Archive for the ‘Uncategorized’ Category

*cracks an eyelid*

September 7, 2010 - 8:12 pm 2 Comments

We sneezy and sleepy. Read the previous post. Come back tomorrow.

To-Do

August 27, 2010 - 3:00 pm 10 Comments

To borrow a concept from Roberta, and also to give myself a little reminder list about things I plan to do, the current state of the to-do list.

- How stuff works: your metabolism and you. No diet and exercise and this-is-healthy stuff, just the nuts and bolts of what the food is made of, what hardware and software you have to process it with and where it goes and how it’s used. Rather boring for me to write due to density, but evidently there is a desire for this sort of bare bones written readably without a sales pitch on the side.

- Evolution, yay: Why on earth do human women go through menopause, otherwise known as “This is probably not the end of the question you should be starting from”.

- Game review: Mass Effect 2. May not bother with this one, as it’s fairly similar to the Mass Effect review except they fixed most of the annoyances. Will consist mainly of “SQUEE I LOVE THIS GAME” if written.

- Fiction rant: the Sherlock Holmes universe and certain consistent trends in adaptation decay. If I’m fortunate will turn into a longer discussion on how we as a culture handle cerebral characters.

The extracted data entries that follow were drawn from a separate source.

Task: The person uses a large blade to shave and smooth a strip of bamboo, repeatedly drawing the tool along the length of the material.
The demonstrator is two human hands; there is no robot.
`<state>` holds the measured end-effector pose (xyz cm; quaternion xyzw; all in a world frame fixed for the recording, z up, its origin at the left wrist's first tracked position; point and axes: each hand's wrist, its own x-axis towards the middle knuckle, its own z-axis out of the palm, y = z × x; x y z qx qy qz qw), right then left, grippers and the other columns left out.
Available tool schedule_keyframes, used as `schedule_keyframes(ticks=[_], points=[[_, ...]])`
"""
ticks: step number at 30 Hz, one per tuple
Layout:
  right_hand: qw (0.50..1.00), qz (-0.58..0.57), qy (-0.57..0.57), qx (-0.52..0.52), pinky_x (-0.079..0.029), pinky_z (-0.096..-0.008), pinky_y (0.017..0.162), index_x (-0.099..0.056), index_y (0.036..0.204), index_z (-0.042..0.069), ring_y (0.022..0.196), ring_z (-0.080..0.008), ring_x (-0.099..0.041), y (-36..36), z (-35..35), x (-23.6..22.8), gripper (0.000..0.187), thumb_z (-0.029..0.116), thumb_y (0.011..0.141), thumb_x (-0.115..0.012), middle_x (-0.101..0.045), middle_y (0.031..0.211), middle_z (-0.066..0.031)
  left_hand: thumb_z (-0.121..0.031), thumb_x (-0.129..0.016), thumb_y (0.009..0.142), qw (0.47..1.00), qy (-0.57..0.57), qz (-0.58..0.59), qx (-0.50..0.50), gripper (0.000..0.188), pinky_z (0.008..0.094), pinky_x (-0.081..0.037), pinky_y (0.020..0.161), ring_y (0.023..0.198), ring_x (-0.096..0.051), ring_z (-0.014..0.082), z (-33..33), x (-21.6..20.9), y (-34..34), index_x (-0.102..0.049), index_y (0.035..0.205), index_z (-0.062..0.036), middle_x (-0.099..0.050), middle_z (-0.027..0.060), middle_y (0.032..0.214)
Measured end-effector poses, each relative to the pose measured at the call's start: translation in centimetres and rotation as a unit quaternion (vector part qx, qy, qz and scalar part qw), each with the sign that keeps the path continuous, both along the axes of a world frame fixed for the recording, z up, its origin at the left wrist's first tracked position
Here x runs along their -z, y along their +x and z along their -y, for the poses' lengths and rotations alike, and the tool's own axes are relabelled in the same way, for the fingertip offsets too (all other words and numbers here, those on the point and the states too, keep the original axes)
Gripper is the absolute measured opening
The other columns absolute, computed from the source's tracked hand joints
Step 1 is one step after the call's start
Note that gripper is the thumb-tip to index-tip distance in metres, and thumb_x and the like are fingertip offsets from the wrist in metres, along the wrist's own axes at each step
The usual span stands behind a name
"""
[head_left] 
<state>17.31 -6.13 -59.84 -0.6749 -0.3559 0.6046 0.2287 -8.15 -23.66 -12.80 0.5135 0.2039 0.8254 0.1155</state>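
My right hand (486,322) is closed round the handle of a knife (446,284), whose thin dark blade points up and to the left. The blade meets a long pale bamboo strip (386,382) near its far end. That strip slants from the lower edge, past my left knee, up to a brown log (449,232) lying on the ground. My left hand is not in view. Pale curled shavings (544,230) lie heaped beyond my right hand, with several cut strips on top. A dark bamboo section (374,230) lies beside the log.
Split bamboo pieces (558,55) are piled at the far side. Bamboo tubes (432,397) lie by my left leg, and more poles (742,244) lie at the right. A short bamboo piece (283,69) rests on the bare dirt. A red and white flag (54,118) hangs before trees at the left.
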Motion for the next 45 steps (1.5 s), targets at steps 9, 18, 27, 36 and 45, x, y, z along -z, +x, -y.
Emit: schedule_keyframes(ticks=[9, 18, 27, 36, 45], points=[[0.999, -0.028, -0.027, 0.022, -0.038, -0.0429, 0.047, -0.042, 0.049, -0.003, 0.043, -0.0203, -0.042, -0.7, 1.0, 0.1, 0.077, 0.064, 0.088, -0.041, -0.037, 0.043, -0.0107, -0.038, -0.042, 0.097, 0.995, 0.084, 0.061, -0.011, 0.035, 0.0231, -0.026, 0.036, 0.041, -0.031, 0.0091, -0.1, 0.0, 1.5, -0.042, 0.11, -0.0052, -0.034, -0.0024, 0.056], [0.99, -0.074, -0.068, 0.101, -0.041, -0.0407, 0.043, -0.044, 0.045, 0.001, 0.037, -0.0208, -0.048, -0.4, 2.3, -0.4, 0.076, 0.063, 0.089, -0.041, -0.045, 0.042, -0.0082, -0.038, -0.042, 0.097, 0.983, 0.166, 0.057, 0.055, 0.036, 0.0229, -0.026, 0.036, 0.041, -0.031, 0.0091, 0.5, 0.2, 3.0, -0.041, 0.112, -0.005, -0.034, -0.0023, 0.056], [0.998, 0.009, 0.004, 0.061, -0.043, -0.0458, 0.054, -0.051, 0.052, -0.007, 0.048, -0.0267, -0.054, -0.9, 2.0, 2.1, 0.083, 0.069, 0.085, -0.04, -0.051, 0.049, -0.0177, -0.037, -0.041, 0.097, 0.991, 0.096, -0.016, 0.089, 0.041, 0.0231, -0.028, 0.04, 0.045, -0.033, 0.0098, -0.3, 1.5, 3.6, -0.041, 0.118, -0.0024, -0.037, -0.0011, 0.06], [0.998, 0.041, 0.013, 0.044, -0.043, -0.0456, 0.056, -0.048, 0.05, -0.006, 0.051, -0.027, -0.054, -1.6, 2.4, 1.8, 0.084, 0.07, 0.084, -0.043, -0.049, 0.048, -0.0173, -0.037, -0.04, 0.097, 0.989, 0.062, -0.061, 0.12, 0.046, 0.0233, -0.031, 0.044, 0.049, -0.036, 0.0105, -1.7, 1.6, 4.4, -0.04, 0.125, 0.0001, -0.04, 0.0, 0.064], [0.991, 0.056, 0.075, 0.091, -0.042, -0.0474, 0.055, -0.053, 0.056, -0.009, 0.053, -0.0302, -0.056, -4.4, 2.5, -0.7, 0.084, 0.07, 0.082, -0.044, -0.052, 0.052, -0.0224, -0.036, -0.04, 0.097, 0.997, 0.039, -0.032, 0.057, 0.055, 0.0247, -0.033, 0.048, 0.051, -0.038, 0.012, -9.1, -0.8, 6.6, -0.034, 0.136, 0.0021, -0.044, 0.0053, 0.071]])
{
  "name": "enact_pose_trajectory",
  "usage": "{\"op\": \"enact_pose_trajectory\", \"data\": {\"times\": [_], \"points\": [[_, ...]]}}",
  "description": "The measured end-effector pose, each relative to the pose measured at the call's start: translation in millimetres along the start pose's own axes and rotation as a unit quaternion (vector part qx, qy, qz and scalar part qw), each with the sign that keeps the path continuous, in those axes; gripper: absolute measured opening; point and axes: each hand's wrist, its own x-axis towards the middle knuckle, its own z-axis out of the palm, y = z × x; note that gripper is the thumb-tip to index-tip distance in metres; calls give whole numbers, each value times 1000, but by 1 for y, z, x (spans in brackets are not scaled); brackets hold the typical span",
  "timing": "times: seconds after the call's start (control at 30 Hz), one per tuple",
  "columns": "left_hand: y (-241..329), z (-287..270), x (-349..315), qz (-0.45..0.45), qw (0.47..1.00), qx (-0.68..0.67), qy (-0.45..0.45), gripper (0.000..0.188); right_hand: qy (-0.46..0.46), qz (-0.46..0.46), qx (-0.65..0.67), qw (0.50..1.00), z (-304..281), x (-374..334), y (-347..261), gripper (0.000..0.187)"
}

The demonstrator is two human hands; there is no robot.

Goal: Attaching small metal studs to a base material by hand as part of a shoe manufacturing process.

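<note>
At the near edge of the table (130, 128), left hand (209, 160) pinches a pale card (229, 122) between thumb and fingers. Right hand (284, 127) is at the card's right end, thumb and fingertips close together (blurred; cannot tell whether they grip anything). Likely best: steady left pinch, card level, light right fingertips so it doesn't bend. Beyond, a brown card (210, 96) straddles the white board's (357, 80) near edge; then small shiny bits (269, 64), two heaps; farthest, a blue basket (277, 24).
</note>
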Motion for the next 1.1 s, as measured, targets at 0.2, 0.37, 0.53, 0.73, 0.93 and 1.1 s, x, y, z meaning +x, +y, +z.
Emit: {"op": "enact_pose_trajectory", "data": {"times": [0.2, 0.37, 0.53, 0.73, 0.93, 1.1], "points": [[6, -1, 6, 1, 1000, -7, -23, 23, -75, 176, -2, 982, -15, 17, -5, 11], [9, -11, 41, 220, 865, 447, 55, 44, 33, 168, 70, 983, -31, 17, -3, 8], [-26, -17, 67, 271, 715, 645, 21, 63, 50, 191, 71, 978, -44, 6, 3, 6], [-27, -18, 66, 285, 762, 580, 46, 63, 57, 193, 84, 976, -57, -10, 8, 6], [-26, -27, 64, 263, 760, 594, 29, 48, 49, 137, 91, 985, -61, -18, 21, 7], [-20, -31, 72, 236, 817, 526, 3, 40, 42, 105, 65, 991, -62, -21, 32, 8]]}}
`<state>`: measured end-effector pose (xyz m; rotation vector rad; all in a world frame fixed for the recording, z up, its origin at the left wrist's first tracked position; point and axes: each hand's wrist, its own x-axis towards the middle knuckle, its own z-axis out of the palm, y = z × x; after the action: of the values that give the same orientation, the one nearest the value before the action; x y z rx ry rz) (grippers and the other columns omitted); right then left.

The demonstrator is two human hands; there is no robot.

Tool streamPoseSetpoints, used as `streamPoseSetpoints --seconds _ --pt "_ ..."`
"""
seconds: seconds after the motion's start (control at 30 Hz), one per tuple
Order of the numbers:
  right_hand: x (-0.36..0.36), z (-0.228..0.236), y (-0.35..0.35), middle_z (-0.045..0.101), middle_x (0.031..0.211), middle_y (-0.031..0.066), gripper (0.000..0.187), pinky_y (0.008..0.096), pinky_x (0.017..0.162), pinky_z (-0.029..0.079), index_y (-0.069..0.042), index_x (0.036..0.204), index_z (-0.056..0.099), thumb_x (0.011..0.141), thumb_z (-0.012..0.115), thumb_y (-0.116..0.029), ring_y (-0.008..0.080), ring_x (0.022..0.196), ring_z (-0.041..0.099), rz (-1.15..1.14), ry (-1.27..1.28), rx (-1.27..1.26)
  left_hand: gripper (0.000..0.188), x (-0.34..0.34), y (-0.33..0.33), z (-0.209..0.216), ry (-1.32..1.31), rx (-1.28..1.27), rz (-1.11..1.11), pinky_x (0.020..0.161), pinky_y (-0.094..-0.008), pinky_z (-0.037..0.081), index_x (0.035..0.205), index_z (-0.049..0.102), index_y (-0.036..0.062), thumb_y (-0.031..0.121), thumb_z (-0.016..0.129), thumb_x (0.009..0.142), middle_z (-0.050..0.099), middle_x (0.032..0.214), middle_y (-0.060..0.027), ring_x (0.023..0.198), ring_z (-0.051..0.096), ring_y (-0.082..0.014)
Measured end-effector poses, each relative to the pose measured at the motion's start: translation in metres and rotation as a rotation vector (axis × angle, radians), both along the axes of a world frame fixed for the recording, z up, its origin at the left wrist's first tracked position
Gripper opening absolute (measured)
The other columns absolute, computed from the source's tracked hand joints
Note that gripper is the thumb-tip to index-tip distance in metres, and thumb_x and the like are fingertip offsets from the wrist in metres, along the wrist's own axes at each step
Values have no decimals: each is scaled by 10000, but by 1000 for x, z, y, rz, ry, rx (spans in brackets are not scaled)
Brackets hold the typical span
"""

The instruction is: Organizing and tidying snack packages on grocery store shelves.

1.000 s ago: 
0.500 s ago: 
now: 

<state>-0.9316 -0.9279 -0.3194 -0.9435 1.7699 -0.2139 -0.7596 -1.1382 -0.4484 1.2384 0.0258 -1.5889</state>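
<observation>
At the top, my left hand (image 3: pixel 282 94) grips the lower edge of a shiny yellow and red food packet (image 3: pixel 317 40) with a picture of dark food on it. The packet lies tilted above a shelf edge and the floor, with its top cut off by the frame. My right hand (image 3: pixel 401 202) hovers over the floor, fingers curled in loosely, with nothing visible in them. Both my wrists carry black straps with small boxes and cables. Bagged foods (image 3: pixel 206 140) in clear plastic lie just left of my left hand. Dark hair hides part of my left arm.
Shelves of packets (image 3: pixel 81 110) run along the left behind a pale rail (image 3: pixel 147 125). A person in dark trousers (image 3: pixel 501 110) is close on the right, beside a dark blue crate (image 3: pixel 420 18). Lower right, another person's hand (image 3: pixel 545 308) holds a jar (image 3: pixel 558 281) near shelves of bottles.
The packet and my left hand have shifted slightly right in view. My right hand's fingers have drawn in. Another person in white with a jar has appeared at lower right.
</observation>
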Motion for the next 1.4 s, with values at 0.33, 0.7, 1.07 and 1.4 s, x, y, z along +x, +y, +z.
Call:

- Fiction rant: the scarcity of normal, stable relationships in mainstream fiction. Intense and lifelong bonds of friendship are not only permissible but admirable, but in romantic pairings couples who somehow remain in relationships despite apparently neither liking nor trusting one another are the norm. (Yes, I know the basic reason why this is- easy and continuously milked source of conflict to move the plot along or create B-plot fireworks- but it’s still lazy writing and lots of other forms of similarly motivated lazy writing are less common.)

Time Is…

July 21, 2010 - 8:47 pm 2 Comments

On Mick Jagger’s side, allegedly. Not so much mine today. Sorry.

A Contrast In Wonder

May 13, 2010 - 5:31 pm 11 Comments

In the comments to my previous post, commenter Justin gave a link to an Insane Clown Posse music video discussing the wonder of the universe and asked for our comment. It’s a nice day and I’m feeling much more like having a beer and playing some Warcraft than banging my head on the wall trying to get thinky, so I’m happy to oblige him. The video is here:

It’s fairly cool- although I could have lived without the pregnant-belly shot- though I note that once they get into the magnets and such there’s pretty much a statement to scientists to fuck right off and not ruin the wonder of it all by explaining. (Hint: if you had been paying attention in high school physics, they should have gotten into magnetism. It’s not actually the complicated.)

I don’t really get that attitude. I find magic and miracles boring in concept; they may be zazzy, but they’re also an explanation that goes “an inexplicable entity decided to do it, the end”. The bare bones of science and the simplified lies-to-children explanations of natural law can indeed be boring and wonder-killing, but once you get far enough into learning those bare bones, you begin to understand enough of it that the wonder comes rushing back and then some, because it only gets more elegant and lovely the further in you get.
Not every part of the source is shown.